Waiting for Godot
The hidden performance implications of sending bits over the wire
If you open a web page (such as this one) and wait for it to be fully loaded, chances are that only a small portion of the overall waiting time is actually spent with processing the request on the webserver. A heavy toll is taken by the mechanisms used to transfer all the bits and bytes over the wire. And by that I don’t mean the pure downlink rate, but rather the communication overhead that is imposed by the involved transport protocols, which have a significant share in the overall latency.
Especially nowadays, web pages are not just simple “pages” anymore, but they are often small applications of considerable size that consist of dozens if not hundreds of individual pieces. Delivering all that data is quite a challenge, at least when it needs to be done in a way that is both reasonably fast and reliable. Fortunately, the protocol stack has evolved side by side with the complexity of web frontends over the years in order to keep waiting times within bearable boundaries.
Let’s start with a basic primer in physics. Electrical signals race through cables with breakneck speed – yet, their journey is anything but instantaneous. Light travels at nearly 300,000 km/s in vacuum, which means that it approximately takes 3.3 ms to cover 1,000 km. That being said, it would take around 20 ms for a light beam to travel the linear distance of ~6,000 km between Frankfurt (Germany) and New York (USA).
In reality the bits are not sent through vacuum though, but they are – for the greater part of long-haul connections – transported via optical fiber. The efficiency of these conduits is significantly lower than the theoretical maximum of the vacuum. This circumstance is expressed by the so-called refractive index, which typically ranges close to 1.5 for modern fiber cables.1 This means that the transmission takes 1½ times as long compared to vacuum and therefore lengthens our intercontinental journey from 20 ms to about 30 ms.

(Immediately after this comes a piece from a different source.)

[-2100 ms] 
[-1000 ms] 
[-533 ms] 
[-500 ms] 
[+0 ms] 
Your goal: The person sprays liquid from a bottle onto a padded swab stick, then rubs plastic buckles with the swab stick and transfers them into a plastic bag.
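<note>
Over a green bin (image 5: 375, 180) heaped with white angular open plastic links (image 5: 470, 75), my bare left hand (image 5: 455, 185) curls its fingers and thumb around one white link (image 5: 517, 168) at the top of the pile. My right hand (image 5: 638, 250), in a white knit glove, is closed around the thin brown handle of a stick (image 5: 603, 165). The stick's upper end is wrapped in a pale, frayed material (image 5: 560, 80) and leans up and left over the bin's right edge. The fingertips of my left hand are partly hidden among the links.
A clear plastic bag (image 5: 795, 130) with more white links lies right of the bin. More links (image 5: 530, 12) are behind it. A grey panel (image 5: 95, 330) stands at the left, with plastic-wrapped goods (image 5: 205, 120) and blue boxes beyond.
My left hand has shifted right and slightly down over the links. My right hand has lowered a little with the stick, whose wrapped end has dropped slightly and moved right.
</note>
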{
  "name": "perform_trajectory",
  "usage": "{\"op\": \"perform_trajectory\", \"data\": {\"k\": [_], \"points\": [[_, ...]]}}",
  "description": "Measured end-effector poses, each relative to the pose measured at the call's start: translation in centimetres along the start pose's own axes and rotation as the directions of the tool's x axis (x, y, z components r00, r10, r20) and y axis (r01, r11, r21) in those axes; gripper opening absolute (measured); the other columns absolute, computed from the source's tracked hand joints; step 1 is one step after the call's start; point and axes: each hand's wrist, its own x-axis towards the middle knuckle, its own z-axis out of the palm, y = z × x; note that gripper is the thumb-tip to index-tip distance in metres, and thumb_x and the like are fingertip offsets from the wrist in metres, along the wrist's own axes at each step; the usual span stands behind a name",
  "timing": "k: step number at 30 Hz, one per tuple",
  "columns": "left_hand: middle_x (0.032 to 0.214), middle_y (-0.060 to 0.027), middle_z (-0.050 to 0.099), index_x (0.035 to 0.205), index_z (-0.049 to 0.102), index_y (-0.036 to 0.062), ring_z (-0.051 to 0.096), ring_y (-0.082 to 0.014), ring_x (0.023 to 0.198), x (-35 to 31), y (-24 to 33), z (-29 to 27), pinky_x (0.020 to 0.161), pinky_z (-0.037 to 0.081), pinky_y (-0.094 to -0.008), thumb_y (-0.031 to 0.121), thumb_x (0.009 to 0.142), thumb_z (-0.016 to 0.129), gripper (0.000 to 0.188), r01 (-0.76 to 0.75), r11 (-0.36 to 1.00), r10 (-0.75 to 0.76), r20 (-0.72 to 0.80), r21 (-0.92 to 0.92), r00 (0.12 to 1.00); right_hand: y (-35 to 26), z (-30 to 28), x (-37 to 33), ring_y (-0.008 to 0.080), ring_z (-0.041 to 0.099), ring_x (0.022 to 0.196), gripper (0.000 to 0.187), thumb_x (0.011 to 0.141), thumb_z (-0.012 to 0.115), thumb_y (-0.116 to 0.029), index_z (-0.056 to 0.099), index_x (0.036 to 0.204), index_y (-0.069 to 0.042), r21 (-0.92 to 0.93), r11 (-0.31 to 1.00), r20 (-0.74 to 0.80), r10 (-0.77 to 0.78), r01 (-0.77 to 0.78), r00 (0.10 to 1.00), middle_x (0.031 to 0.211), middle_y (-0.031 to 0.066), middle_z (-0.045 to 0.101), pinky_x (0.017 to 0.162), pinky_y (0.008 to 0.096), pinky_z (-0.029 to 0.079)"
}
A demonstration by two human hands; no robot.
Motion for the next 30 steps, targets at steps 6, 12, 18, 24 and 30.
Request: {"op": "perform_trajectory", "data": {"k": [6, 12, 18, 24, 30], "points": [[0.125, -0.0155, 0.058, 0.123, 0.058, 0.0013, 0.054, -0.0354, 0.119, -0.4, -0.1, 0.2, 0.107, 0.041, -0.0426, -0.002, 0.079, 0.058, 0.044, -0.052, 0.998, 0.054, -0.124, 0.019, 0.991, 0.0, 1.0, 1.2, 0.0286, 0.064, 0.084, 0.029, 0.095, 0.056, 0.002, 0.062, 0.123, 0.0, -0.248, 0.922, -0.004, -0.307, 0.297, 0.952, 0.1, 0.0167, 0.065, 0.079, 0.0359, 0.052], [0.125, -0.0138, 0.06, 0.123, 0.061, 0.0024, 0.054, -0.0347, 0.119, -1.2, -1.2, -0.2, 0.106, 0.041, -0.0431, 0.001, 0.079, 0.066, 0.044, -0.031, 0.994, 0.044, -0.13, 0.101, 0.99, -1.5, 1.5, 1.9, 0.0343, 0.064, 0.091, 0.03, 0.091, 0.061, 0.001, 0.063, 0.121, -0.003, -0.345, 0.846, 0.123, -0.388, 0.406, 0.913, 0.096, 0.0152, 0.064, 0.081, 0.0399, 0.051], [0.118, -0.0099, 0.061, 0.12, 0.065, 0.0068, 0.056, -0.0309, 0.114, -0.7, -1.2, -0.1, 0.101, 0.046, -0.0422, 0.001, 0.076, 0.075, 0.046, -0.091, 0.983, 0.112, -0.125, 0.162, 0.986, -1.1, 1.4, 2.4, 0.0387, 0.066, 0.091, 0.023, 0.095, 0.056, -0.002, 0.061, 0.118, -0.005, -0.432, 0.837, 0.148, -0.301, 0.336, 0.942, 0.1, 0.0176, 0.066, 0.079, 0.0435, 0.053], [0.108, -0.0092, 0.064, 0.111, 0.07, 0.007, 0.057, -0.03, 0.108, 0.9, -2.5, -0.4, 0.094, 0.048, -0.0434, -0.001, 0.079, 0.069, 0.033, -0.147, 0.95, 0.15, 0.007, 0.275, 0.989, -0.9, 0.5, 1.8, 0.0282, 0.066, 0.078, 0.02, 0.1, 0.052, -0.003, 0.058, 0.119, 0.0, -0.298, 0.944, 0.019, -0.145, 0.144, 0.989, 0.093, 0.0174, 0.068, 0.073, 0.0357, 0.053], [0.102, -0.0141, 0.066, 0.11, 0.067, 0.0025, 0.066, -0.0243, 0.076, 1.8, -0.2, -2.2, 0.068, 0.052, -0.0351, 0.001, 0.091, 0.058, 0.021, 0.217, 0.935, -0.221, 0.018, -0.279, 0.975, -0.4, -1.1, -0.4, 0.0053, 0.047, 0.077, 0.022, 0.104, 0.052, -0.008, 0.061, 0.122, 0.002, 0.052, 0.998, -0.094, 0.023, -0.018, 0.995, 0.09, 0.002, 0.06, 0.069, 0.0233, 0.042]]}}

Leaving out the fact here that suboptimal routing and various network devices along the way introduce further latency, it’s fair to assume that a roundtrip from Frankfurt to New York and back will take at least 60 ms to complete. (For the mere signal transmission alone, mind you!) This story would not be worth telling if all the data was transferred in one go. However, quite the opposite is true: the execution of a single web request requires a multitude of sequential data units to be sent back and forth between client and server. If you imagine that there were, say, ten roundtrips necessary in order to complete our transatlantic request, then 600 ms would already be spent only for the signals commuting through the wires.
Under the hood of HTTP
Visiting a web page – in brief – means composing a HTTP request2, sending that to the server in charge, and then processing the returned HTTP response. (Usually, further requests need to be made until the web page is fully loaded and rendered, but for simplicity we will just consider a single one here.) For a HTTP request a web browser typically has to carry out the following procedure:
1. DNS lookup (domain name system)
The domain name (e.g.
jotaen.net) needs to be resolved in order to get to know the IP address of the corresponding server. The lookup is done iteratively starting from the nearest DNS server and therefore the number of necessary roundtrips can vary a lot. Fortunately, a DNS request is only performed once for one and the same domain name and the result is cached for the time being.
2. TCP handshake
The “envelope” in which HTTP requests usually are transferred is TCP, the transmission control protocol. Establishing a TCP connection requires a so-called TCP-handshake to be performed upfront, which consists of one full network roundtrip between client and server.
3. TLS handshake
Nowadays, most web connections are encrypted with TLS3, the transport layer security protocol. The TLS handshake, in which meta information about the crypto algorithms is exchanged, requires a twofold back and forth between client and server.
4. Data transfer
As you can see, there was a lot of toing and froing so far. And yet we haven’t send out a single bit of the actual HTTP request – this can finally happen now. Depending on the amount of data it contains, an HTTP message must be broken up into multiple TCP packets that are delivered one after the other. All these TCP packets have to be acknowledged indiviually by the respective recipient, which necessitates significant extra time. (On the other hand it is crucial for the reliability of the transmission.) Once the last bit of the HTTP response has arrived at the client, the connection is closed.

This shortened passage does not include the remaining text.